The surgeon who wants to perform a head transplant by 2017

some vegetable who signed his life away volunteered to do it since hes dead anyways in 2-3 years.

why would he need a lawyer? who would sue him?

>Is this bullshit?
Insane? Definitely.

People don't understand limits or how to stop once they've set upon a certain path. Incapable of constant re-evaluation.

But who would give a body?

I think the psychological effects would not be as bad with a human who is more aware of his condition an did it voluntarily. I'm more interested in whether the body would reject the new head in a freaky way.

They have family, they always do.
>Robocop 2

>successfully
>alive for 20 hours

I wouldn't call that a success user. All the head did was look around and bite anything it could. It had no control over its new body because the spinal cord couldn't be attached. If it could there would be no paraplegics.

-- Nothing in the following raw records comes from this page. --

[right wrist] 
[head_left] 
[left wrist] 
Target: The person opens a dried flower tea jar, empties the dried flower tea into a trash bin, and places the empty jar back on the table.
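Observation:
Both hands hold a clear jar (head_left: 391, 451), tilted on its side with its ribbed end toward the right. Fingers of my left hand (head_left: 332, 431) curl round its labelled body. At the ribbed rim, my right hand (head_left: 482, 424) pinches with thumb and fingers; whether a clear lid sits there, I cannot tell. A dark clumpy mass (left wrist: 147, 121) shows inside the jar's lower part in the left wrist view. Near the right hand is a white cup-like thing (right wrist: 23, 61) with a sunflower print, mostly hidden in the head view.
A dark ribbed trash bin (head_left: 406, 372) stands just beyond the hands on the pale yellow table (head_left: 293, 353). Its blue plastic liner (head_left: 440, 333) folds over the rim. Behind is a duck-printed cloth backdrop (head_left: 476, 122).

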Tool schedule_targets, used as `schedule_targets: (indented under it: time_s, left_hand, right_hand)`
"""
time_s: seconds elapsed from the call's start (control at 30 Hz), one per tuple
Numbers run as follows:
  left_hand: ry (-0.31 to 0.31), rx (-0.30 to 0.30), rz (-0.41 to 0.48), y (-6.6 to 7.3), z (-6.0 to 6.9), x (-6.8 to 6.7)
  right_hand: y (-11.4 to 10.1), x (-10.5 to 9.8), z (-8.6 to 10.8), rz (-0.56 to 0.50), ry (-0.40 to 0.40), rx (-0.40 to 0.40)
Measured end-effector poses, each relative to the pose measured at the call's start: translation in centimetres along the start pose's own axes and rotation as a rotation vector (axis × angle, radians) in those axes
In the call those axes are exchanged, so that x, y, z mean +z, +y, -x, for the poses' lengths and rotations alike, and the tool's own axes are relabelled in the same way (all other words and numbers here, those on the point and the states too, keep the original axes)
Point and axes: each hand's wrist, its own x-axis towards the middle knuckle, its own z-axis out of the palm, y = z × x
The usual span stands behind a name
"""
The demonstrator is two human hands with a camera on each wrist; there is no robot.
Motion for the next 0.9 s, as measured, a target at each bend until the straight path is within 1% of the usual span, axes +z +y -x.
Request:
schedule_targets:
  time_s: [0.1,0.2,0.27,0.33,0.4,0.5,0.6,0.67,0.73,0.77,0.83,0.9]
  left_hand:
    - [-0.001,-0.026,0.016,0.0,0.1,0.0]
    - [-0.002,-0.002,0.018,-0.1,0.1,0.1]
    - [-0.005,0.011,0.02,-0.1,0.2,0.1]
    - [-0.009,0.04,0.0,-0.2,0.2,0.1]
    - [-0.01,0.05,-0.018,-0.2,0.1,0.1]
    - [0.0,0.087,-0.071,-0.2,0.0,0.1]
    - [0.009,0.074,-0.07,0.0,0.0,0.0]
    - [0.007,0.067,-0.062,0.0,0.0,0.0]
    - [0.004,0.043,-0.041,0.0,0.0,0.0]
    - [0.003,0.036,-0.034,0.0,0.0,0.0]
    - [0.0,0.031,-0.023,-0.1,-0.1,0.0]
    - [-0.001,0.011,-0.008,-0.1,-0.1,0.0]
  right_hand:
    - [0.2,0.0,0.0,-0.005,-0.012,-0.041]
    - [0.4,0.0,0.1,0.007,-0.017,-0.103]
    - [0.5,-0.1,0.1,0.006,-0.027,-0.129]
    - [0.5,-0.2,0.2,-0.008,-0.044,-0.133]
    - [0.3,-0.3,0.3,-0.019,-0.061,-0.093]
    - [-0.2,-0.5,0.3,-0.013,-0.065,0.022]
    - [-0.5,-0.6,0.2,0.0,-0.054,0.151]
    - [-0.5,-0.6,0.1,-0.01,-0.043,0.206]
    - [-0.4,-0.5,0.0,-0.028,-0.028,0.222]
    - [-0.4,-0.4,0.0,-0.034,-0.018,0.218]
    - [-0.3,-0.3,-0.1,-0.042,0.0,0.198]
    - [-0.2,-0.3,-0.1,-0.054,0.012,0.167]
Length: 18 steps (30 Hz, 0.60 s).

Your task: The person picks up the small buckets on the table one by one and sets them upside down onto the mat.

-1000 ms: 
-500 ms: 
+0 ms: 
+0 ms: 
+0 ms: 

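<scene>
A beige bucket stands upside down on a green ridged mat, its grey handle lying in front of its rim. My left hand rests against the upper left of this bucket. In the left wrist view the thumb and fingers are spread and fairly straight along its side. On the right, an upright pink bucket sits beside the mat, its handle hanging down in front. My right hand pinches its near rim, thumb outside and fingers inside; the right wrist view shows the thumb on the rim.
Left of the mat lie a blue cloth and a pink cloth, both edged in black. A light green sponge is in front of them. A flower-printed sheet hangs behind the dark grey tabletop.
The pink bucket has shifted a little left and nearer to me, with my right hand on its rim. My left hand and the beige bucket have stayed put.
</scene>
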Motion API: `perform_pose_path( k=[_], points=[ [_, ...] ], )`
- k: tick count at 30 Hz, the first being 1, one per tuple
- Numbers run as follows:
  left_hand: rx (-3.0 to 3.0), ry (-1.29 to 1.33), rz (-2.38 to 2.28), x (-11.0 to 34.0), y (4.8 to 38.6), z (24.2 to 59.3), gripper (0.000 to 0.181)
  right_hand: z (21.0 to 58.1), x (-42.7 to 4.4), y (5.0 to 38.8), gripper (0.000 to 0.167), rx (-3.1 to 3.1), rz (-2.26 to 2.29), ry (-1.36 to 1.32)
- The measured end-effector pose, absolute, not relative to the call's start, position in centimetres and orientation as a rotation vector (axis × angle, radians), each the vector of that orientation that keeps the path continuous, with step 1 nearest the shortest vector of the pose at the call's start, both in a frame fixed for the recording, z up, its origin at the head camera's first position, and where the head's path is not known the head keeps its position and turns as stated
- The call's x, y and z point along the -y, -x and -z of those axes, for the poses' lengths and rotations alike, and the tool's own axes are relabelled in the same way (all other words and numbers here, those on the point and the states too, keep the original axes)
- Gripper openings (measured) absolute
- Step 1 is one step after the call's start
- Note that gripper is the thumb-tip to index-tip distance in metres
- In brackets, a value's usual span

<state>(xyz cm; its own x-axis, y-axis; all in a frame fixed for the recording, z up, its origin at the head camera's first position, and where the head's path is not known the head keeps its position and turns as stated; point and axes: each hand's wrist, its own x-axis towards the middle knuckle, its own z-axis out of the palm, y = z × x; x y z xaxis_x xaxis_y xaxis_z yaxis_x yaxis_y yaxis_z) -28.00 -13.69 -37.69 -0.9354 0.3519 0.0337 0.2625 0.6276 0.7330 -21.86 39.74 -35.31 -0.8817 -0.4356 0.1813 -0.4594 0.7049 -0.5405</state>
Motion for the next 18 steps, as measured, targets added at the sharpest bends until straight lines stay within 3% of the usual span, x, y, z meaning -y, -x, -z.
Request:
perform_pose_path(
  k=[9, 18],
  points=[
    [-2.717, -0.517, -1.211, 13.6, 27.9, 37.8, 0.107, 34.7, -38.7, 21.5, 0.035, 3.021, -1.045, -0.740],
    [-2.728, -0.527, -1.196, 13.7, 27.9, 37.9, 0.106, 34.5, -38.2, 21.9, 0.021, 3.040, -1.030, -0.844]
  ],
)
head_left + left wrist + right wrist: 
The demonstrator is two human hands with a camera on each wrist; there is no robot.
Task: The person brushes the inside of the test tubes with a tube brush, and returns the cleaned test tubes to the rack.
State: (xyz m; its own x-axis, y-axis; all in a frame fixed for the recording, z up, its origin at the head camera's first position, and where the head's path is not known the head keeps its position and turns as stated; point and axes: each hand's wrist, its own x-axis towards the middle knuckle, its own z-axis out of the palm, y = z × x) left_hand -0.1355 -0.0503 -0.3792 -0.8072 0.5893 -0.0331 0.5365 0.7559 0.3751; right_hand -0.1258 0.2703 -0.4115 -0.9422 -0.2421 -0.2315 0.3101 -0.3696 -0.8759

some braindead coma patient

It would be freaky for the significant other of the body, to see something so familiar but strange with the new head and brain. Uncanny valley territory. Also how would muscle memory work attached to a different brain?

I believe the difference with this is that the surgeon will be making precise cuts through the spinal cord, rather than an injury that does much more damage.

I don't necessarily believe it's possible, I'm just saying I think that's the idea behind how it might be possible.

That is better than heads do normally, when they are detached from a body.